What you are asked to do >> Return the records below in full. Keep every word exact and skip the images.

Listed entries >>
# # # # # # #

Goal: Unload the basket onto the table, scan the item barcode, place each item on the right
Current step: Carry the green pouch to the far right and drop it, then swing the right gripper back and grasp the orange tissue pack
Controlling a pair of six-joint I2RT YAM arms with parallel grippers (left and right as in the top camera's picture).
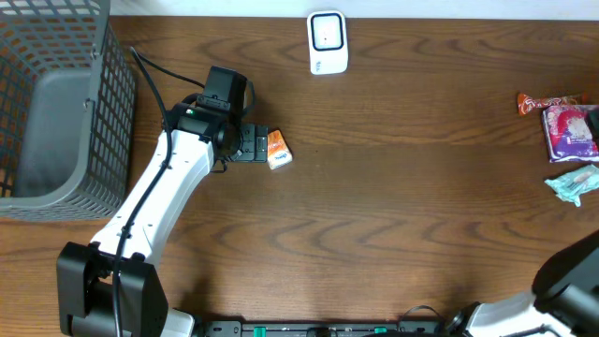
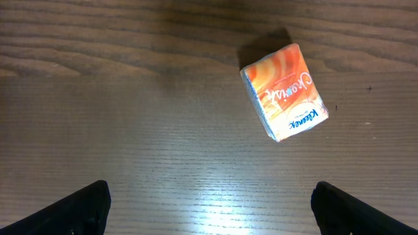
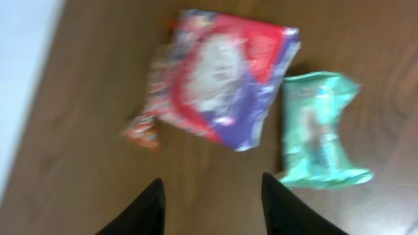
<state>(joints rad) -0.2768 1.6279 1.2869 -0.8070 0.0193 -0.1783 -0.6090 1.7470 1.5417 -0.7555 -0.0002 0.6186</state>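
The middle of the tabletop point(image 1: 402, 215) lies bare from near edge to far edge, giving broad passage. The wire basket point(image 1: 56, 103) walls off the far left corner, and the left arm point(image 1: 159, 197) slants in from the near left corner. The scanner point(image 1: 328, 42) stands at the far edge. The tissue pack point(image 2: 284, 91) lies just ahead of the left tool point(image 2: 212, 209), whose fingers stand wide apart. 3 packets point(image 1: 569, 131) crowd the right edge, close together, beneath the right tool point(image 3: 212, 209)
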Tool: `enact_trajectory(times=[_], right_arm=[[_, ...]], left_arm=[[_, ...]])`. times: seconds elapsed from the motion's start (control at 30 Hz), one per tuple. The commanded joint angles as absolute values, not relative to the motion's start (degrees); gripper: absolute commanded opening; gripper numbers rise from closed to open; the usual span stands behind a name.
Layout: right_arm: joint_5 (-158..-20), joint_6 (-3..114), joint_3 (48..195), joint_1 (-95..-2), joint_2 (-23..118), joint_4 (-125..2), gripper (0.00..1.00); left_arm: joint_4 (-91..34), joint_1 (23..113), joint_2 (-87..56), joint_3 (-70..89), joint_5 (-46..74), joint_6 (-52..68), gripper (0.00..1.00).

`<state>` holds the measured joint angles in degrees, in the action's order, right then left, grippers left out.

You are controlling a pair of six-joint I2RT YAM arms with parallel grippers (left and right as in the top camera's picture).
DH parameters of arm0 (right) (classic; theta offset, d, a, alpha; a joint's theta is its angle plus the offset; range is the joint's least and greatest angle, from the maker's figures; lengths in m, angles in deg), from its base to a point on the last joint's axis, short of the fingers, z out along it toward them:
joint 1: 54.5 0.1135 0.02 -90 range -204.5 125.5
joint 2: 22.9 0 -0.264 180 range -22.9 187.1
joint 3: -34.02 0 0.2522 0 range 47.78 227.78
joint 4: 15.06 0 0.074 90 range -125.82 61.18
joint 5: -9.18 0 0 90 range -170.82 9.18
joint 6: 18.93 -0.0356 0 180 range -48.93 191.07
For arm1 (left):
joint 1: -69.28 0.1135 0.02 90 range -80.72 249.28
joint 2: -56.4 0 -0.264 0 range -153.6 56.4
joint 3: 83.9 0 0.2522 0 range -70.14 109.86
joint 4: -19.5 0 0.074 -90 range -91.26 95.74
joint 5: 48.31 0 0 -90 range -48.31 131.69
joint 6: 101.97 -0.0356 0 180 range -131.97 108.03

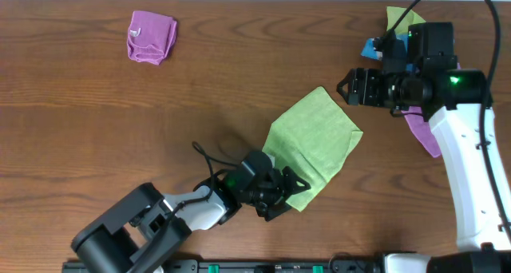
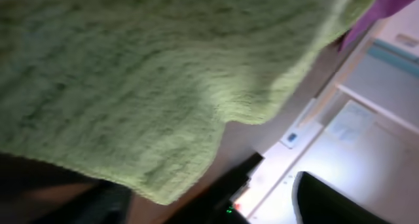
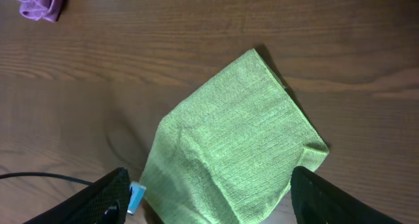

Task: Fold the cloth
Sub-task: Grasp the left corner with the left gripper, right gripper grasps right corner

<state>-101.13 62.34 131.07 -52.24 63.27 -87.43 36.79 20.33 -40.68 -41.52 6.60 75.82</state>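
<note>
Left hand (image 1: 287, 191) grips the green cloth (image 1: 313, 133) by its near corner; best carry it low, squarely to the far corner. Right hand (image 1: 349, 87) hangs open.

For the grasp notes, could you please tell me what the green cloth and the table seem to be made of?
Green cloth: probably soft microfibre or terry, matte; the left wrist view shows fuzzy ribbed pile. Table: wood or wood-look laminate, low sheen; brown grain lines run along it.
</note>
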Motion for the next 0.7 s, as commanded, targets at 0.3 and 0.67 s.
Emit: enact_trajectory(times=[0.3, 0.67], right_arm=[[-102.29, 61.68, 131.53, -52.55, 62.49, -87.32, 0.8], [-102.29, 61.68, 131.53, -52.55, 62.49, -88.24, 0.8]], left_arm=[[35.56, 20.07, -43.71, -42.24, 9.53, 75.6, 0.32], [35.56, 21.25, -43.71, -42.24, 8.98, 72.85, 0.06]])
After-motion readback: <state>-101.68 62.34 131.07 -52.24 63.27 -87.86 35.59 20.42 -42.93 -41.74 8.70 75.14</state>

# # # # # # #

Response below >>
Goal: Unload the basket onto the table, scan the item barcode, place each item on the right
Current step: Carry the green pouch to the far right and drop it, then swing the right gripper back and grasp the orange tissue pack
Controlling a pair of six-joint I2RT YAM arms with parallel grippers (left and right as in the top camera's picture).
<state>(joints rad) -0.2768 1.6279 1.2869 -0.8070 0.0193 -0.1783 -0.6090 1.7470 1.5417 -0.7555 -0.0002 0.6186</state>
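The middle of the tabletop point(image 1: 402, 215) lies bare from near edge to far edge, giving broad passage. The wire basket point(image 1: 56, 103) walls off the far left corner, and the left arm point(image 1: 159, 197) slants in from the near left corner. The scanner point(image 1: 328, 42) stands at the far edge. The tissue pack point(image 2: 284, 91) lies just ahead of the left tool point(image 2: 212, 209), whose fingers stand wide apart. 3 packets point(image 1: 569, 131) crowd the right edge, close together, beneath the right tool point(image 3: 212, 209)
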Tool: `enact_trajectory(times=[_], right_arm=[[_, ...]], left_arm=[[_, ...]])`. times: seconds elapsed from the motion's start (control at 30 Hz), one per tuple. The commanded joint angles as absolute values, not relative to the motion's start (degrees); gripper: absolute commanded opening; gripper numbers rise from closed to open; the usual span stands behind a name.
Layout: right_arm: joint_5 (-158..-20), joint_6 (-3..114), joint_3 (48..195), joint_1 (-95..-2), joint_2 (-23..118), joint_4 (-125..2), gripper (0.00..1.00); left_arm: joint_4 (-91..34), joint_1 (23..113), joint_2 (-87..56), joint_3 (-70..89), joint_5 (-46..74), joint_6 (-52..68), gripper (0.00..1.00).

`<state>` holds the measured joint angles in degrees, in the action's order, right then left, grippers left out.

You are controlling a pair of six-joint I2RT YAM arms with parallel grippers (left and right as in the top camera's picture).
DH parameters of arm0 (right) (classic; theta offset, d, a, alpha; a joint's theta is its angle plus the offset; range is the joint's least and greatest angle, from the maker's figures; lengths in m, angles in deg), from its base to a point on the last joint's axis, short of the fingers, z out along it toward them:
joint 1: 54.5 0.1135 0.02 -90 range -204.5 125.5
joint 2: 22.9 0 -0.264 180 range -22.9 187.1
joint 3: -34.02 0 0.2522 0 range 47.78 227.78
joint 4: 15.06 0 0.074 90 range -125.82 61.18
joint 5: -9.18 0 0 90 range -170.82 9.18
joint 6: 18.93 -0.0356 0 180 range -48.93 191.07
For arm1 (left):
joint 1: -69.28 0.1135 0.02 90 range -80.72 249.28
joint 2: -56.4 0 -0.264 0 range -153.6 56.4
joint 3: 83.9 0 0.2522 0 range -70.14 109.86
joint 4: -19.5 0 0.074 -90 range -91.26 95.74
joint 5: 48.31 0 0 -90 range -48.31 131.69
joint 6: 101.97 -0.0356 0 180 range -131.97 108.03


Task: Fold the cloth
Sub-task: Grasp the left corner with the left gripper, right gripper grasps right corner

<state>-101.13 62.34 131.07 -52.24 63.27 -87.43 36.79 20.33 -40.68 -41.52 6.60 75.82</state>
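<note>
Left hand (image 1: 287, 191) grips the green cloth (image 1: 313, 133) by its near corner; best carry it low, squarely to the far corner. Right hand (image 1: 349, 87) hangs open.

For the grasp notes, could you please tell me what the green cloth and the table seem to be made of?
Green cloth: probably soft microfibre or terry, matte; the left wrist view shows fuzzy ribbed pile. Table: wood or wood-look laminate, low sheen; brown grain lines run along it.
</note>
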Motion for the next 0.7 s, as commanded, targets at 0.3 and 0.67 s.
Emit: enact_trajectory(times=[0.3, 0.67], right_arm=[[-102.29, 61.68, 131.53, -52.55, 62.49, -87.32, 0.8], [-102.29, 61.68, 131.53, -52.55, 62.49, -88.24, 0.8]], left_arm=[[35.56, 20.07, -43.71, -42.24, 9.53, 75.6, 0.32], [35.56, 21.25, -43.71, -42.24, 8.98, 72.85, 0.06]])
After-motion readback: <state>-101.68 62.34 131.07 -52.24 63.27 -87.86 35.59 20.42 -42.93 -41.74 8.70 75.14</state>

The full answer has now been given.